(Stored items)
╔══

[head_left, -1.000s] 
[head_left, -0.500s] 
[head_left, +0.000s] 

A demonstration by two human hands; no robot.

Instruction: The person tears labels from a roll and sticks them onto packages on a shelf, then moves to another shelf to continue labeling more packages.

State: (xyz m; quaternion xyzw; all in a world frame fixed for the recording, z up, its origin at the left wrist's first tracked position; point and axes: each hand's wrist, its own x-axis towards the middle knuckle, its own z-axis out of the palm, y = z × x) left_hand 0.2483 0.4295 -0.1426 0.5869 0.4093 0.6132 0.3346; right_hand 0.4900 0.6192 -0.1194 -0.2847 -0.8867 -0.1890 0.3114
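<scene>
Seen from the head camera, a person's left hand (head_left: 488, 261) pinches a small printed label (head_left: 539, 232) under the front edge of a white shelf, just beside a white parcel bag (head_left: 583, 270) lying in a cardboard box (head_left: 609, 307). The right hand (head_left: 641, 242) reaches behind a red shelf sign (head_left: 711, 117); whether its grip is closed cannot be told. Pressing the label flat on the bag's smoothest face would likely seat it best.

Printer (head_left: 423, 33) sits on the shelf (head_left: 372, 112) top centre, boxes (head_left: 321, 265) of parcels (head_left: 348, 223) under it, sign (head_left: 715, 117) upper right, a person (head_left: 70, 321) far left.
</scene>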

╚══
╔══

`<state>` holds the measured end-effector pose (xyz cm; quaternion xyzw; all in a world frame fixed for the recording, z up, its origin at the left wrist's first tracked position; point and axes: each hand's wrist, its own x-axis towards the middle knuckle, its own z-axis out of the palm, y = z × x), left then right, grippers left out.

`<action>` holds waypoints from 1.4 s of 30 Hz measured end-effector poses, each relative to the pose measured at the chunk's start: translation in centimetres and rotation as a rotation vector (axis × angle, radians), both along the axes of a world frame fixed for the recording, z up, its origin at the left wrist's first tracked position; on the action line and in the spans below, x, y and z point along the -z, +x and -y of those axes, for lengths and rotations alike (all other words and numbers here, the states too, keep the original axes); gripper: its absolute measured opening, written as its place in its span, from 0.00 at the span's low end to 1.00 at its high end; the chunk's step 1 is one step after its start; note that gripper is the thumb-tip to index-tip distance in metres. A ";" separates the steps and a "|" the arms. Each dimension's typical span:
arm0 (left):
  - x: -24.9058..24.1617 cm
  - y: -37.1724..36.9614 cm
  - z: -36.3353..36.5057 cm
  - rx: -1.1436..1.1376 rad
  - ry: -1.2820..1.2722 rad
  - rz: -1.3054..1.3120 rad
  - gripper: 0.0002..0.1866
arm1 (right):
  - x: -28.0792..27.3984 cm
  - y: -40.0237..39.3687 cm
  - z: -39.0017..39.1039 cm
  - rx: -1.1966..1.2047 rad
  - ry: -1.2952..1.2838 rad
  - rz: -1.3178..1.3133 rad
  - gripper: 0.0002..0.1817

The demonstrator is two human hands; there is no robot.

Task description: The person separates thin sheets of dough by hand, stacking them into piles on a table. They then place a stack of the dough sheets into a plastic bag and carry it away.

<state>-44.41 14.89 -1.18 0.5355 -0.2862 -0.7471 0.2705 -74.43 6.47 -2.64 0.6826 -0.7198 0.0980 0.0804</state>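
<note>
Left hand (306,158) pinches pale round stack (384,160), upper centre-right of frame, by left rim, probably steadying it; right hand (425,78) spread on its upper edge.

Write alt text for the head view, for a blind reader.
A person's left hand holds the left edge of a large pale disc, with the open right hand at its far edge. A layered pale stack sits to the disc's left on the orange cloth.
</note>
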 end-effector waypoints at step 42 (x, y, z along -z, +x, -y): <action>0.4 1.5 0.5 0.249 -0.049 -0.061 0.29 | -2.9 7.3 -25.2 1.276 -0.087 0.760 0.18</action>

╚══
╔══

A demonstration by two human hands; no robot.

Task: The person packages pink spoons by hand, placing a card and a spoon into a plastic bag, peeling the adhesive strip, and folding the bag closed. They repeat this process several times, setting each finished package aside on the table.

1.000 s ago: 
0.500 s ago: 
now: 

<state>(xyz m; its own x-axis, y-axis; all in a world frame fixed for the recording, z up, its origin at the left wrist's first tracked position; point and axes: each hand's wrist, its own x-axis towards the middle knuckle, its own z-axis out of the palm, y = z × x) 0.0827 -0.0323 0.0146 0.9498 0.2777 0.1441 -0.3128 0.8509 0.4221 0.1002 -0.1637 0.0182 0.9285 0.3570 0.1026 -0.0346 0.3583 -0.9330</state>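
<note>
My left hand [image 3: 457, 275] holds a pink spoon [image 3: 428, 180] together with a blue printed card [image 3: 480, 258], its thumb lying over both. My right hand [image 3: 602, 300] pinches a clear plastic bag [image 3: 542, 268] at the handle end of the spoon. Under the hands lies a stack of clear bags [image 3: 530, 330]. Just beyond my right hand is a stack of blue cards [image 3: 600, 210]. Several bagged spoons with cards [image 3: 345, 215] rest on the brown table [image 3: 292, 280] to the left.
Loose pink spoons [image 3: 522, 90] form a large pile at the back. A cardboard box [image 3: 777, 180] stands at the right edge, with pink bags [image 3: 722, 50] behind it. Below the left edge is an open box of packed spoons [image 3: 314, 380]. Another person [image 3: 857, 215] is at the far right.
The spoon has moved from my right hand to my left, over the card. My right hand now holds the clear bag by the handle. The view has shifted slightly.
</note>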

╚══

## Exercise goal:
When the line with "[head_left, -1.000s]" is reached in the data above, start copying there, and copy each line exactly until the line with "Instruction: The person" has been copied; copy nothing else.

## Expected answer:
[head_left, -1.000s] 
[head_left, -0.500s] 
[head_left, +0.000s] 

A demonstration by two human hands; no robot.

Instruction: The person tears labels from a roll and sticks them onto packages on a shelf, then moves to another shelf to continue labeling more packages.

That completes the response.